** Opening Provided material block **

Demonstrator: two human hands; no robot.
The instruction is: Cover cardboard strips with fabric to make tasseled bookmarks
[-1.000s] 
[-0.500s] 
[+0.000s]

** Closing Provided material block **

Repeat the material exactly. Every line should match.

Exercise output.
Demonstrator: two human hands; no robot.
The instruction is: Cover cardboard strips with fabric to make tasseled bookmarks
[-1.000s] 
[-0.500s] 
[+0.000s]

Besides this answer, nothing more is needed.